THE TASK » There is a line below that contains "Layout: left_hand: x". Please reproduce it and all following lines exactly, through the final one.

*** INFORMATION PROVIDED Section Begins ***

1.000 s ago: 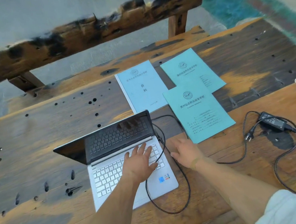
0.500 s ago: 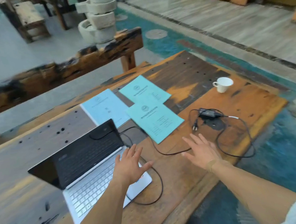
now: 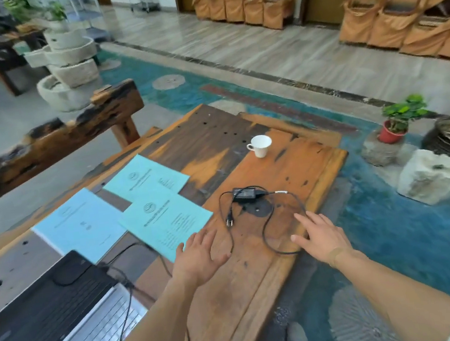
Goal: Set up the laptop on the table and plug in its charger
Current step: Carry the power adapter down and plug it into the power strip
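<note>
Left hand: the left hand (image 3: 199,255) is stretched forward, palm down, fingers spread and empty, low over the worktop (image 3: 311,164); contact with the wood cannot be told.
Right hand: the right hand (image 3: 320,239) is stretched forward, palm down, fingers apart, holding nothing; its fingertips lie at the near loop of the cable (image 3: 268,223), and touch cannot be confirmed.
Laptop: the laptop (image 3: 43,317) stands open on the worktop, left of and nearer than the left hand, screen dark, keyboard blurred.
Laptop lead: a black lead runs from the laptop's right side, down past the left forearm.
Charger: the charger (image 3: 245,193) lies flat on the worktop, ahead of both hands and between them.
Plug: the plug (image 3: 228,222) lies loose on the wood, just ahead and right of the left hand, joined to nothing.
Cup: a white cup (image 3: 260,145) stands upright well beyond the charger; its contents cannot be seen.
Booklets: three blue booklets (image 3: 165,224) lie flat ahead and left of the left hand, the nearest one's corner just beside its fingers.
Edges: the right hand sits over the worktop's right edge; its forearm is off the worktop, above the floor (image 3: 416,242).
Open room: bare wood lies between the two hands and between charger and cup.
</note>
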The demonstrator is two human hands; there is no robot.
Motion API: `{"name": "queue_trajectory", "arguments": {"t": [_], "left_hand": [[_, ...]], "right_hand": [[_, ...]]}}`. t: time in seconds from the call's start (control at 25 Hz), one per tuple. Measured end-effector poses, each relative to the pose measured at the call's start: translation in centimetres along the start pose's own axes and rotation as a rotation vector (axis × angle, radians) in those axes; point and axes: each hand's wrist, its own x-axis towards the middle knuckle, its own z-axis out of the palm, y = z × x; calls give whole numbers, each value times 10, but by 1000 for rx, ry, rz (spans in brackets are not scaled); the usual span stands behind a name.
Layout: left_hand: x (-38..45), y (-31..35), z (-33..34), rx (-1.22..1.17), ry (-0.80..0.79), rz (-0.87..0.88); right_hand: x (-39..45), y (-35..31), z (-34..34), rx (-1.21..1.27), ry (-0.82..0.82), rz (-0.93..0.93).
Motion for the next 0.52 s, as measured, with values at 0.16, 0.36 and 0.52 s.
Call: {"name": "queue_trajectory", "arguments": {"t": [0.16, 0.36, 0.52], "left_hand": [[48, 47, -2, -42, 4, -37], [92, 85, -4, -50, -29, -147], [118, 100, -1, -46, -68, -190]], "right_hand": [[49, 54, -18, -5, -12, 19], [109, 97, -39, 9, -68, -7], [143, 107, -40, 11, -123, -40]]}}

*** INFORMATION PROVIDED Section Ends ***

WRITTEN RESPONSE »
Layout: left_hand: x (-38..45), y (-31..35), z (-33..34), rx (-1.22..1.17), ry (-0.80..0.79), rz (-0.87..0.88); right_hand: x (-39..45), y (-35..31), z (-34..34), rx (-1.21..1.27), ry (-0.82..0.82), rz (-0.93..0.93).
Motion for the next 0.52 s, as measured, with values at 0.16, 0.36 and 0.52 s.
Call: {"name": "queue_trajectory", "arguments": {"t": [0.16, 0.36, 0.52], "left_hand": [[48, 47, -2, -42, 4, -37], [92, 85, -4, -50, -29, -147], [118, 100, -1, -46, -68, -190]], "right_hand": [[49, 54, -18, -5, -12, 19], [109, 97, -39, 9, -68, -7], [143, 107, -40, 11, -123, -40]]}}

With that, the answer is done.